Open Tortar opened 3 weeks ago
I don't think this is especially surprising. Memory locality matters a lot for performance.
But can at least x:1:y
be as fast as x:y
? I actually found that some threaded code was slower than single threaded code because ChunkSplitters.jl
produced the range with the step. But probably this can be improved also from the ChunkSplitters.jl
side
I think it is better there
Looks like the majority of the time is spent in https://github.com/JuliaDynamics/StreamSampling.jl/blob/1d56ec85c2842bba1f800feb48ab978d6db8eb6c/src/SortedSamplingMulti.jl#L46 called from https://github.com/JuliaDynamics/StreamSampling.jl/blob/1d56ec85c2842bba1f800feb48ab978d6db8eb6c/src/SortedSamplingMulti.jl#L23.

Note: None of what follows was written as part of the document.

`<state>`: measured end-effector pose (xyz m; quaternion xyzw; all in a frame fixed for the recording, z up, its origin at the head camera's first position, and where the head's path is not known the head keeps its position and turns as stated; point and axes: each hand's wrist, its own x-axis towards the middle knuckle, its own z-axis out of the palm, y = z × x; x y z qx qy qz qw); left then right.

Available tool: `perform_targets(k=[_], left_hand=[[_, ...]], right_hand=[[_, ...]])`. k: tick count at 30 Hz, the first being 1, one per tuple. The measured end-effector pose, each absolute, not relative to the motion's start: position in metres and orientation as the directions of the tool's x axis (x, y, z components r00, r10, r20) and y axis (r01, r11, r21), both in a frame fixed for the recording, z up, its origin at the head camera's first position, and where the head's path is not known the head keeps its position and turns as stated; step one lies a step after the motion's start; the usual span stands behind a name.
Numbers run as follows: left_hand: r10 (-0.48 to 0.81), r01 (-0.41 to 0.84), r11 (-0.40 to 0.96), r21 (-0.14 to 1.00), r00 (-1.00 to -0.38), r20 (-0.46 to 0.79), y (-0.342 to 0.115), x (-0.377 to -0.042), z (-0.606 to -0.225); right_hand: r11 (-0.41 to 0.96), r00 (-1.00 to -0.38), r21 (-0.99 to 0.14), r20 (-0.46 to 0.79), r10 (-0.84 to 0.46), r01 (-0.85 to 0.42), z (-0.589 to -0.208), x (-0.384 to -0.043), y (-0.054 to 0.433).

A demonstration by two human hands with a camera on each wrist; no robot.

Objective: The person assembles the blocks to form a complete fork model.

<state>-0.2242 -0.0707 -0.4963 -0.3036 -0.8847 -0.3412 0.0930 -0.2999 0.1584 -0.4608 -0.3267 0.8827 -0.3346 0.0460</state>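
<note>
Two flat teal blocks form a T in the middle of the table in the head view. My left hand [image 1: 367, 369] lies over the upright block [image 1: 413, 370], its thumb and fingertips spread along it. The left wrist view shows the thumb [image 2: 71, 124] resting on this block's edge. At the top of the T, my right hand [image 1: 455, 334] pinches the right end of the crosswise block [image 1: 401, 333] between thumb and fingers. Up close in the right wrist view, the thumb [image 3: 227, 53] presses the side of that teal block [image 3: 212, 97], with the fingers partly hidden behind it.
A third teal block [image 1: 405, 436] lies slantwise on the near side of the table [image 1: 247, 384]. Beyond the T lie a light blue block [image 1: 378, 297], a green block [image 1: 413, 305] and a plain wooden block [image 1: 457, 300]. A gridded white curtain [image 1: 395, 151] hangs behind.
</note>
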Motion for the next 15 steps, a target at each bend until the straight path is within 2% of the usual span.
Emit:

Using the step range seems to be slower due to checkbounds
being much slower due to length
being slow, https://github.com/JuliaLang/julia/blob/48d4fd48430af58502699fdf3504b90589df3852/base/range.jl#L782
The performance difference is also present on nightly.
Adding a fast path for a step range with a step of 1 in length
triples the speed for me but it's still not as fast as a UnitRange
(10ms vs 2ms). Not sure much else can be done on the Julia side. I suspect the code in StreamSampling could be made faster to avoid this issue.
EDIT: If length
could inline (I don't think adding @inline
would work as then wherever length
is called would just fail to inline) I think we would see more comparable performance. Right now it doesn't because the inliner counts the cost of the div
in each of the branches separately. That seems odd to me but I presume it's intentional.
Perhaps deduplicating the div
from the last two branches could help.
Something like
D = typeof(diff)
a = if s isa Unsigned || -1 <= s <= 1 || s == -s
div(diff, s) % D
else
let b = (s < 0) ? (unsigned(-diff), -s) : (unsigned(diff), s)
div(b...) % D
end
end
Does the performance improve if the step size is chosen to be static(1)
using Static.jl
?
Using static(1)
for the step helps a lot, now I get 3.5ms compared to 2ms for view_a.
Changing the inliner to only count the most expensive branch didn't seem to make any difference.
EDIT: Changing the inliner (https://github.com/Zentrik/julia/commit/ce3e033f62099adeb2d0b784154b610fca215df0) and adding a fast path to length
completely fixes the problem.
MWE:
This depends on package code, but internally nothing changes if one passes a view or a vector. Indeed when the step in the view is not provided the slowdown is much less pronounced and maybe expected. But it seems strange to me that instead a view with a provided step gives a 10x slowdown.